A perda do MRC não afeta apenas o Sudão; pacientes em regiões endêmicas, incluindo o Nordeste brasileiro, dependiam do conhecimento gerado pelo centro

A guerra civil no Sudão, iniciada em abril de 2023, devastou o Centro de Pesquisa de Micetoma (MRC) no Sudão, a única instituição mundial dedicada ao estudo e tratamento dessa doença tropical negligenciada (DTN). O episódio representa um revés para o enfrentamento à enfermidade, que afeta populações vulneráveis, incluindo comunidades rurais no Nordeste brasileiro. Recentemente, o centro havia publicado um estudo clínico inovador sobre o novo tratamento com fosravuconazol. “Hoje, o Sudão, que estava na vanguarda da conscientização sobre micetomas, regrediu 100%”, disse a Dra. Borna Nyaoke-Anoke, chefe de micetoma da Drugs for Neglected Diseases initiative (DNDi).

A chefe de comunicação da DNDi em Nairóbi, Linete Otieno, disse em comunicado que o MRC conduzia pesquisas e tratava micetomas, uma doença que causa infecções de crescimento lento, destruindo pele, músculos e ossos, e frequentemente levando à amputação. “Trabalhamos em estreita colaboração com o centro por anos, colaborando com o Dr. Ahmed Fahal e sua equipe em um importante ensaio clínico: o primeiro do tipo a demonstrar que o fosravuconazol poderia ser um tratamento mais eficaz e simples para o micetoma. No entanto, agora, até mesmo esse impulso foi perdido. O edifício foi destruído.

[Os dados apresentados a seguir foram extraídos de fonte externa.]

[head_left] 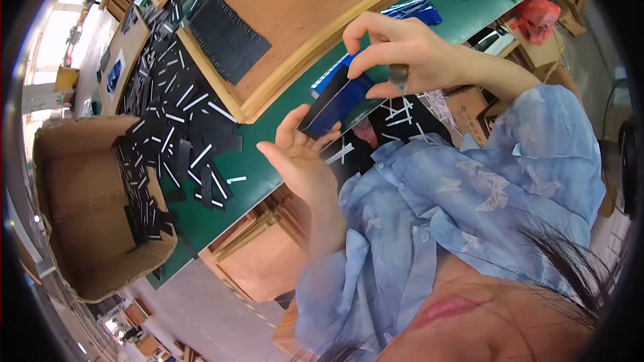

E, com ele, mais de 40 anos de amostras de fungos essenciais para pesquisa e desenvolvimento. Ele precisa ser reconstruído. Não podemos permitir que esta doença seja ainda mais negligenciada”, completou.

Em abril, o conflito entre o exército sudanês e as Forças de Apoio Rápido (RSF) devastou o MRC. Laboratórios foram saqueados, equipamentos destruídos e a área de recepção incendiada, conforme relatado pelo diretor Ahmed Fahal. “Quatro décadas de amostras únicas, arquivos clínicos e o trabalho de uma equipe dedicada foram aniquilados”, afirmou. Ele detalhou que cepas raras de fungos, usadas para estudar resistência a antifúngicos, e freezers com material biológico foram perdidos, interrompendo ensaios clínicos de compostos como o fosravuconazol, promissor contra o eumicetoma. A violência dispersou a equipe com médicos e pesquisadores forçados a abandonar o local.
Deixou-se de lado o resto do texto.